Identify every line in the records below that contains the word "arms", and reproduce each one.

Start of DATA FOR ANALYSIS

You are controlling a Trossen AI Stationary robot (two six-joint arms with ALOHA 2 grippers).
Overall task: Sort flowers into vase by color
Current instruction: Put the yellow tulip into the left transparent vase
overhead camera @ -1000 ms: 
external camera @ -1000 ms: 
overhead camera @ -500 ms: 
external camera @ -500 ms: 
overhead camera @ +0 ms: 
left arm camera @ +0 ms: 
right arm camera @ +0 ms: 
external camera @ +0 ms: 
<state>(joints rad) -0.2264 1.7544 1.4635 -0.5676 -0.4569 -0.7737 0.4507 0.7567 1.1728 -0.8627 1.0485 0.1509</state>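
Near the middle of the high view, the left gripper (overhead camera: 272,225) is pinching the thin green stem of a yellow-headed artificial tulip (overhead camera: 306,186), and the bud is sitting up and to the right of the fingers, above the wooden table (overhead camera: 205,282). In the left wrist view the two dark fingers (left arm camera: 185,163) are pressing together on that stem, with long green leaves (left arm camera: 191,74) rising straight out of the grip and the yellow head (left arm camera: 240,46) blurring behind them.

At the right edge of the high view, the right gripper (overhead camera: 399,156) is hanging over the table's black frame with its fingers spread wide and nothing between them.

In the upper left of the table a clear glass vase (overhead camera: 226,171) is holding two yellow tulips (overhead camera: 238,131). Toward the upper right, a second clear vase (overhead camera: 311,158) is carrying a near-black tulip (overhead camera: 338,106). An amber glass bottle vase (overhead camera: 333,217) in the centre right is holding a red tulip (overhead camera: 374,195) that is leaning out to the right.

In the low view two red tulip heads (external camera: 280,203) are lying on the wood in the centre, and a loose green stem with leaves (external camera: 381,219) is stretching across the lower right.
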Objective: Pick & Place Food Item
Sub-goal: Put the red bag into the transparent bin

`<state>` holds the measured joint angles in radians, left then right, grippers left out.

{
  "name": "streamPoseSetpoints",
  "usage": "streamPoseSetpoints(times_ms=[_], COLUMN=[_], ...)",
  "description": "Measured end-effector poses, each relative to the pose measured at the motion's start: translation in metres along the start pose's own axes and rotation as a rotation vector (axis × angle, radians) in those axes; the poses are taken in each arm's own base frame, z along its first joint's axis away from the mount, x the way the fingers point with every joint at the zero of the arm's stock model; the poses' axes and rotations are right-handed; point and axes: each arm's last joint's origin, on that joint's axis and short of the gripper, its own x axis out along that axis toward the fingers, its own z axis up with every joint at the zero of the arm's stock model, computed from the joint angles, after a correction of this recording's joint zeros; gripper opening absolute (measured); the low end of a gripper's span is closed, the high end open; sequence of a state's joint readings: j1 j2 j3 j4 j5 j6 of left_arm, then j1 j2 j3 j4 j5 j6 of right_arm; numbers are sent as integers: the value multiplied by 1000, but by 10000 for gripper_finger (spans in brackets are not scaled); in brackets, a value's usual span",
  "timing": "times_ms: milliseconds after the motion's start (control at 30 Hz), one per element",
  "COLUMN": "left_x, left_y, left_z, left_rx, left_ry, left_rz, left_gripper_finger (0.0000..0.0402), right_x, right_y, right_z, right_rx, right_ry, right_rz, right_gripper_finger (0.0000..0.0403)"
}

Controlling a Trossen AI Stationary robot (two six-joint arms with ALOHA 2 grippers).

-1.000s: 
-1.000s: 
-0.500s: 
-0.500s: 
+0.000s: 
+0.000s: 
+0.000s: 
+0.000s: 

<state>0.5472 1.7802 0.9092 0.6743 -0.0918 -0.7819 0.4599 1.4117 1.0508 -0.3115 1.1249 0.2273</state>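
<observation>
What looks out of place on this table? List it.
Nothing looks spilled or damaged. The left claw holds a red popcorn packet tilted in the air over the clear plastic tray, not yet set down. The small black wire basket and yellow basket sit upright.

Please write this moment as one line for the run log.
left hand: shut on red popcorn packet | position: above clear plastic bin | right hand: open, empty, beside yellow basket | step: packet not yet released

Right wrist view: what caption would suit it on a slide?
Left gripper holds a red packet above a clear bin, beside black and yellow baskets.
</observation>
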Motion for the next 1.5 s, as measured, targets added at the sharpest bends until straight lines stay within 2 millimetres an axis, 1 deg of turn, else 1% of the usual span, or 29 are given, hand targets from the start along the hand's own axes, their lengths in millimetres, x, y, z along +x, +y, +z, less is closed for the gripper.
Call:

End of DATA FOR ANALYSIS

YOUR RESPONSE:
You are controlling a Trossen AI Stationary robot (two six-joint arms with ALOHA 2 grippers).
Controlling a Trossen AI Stationary robot (two six-joint arms with ALOHA 2 grippers).

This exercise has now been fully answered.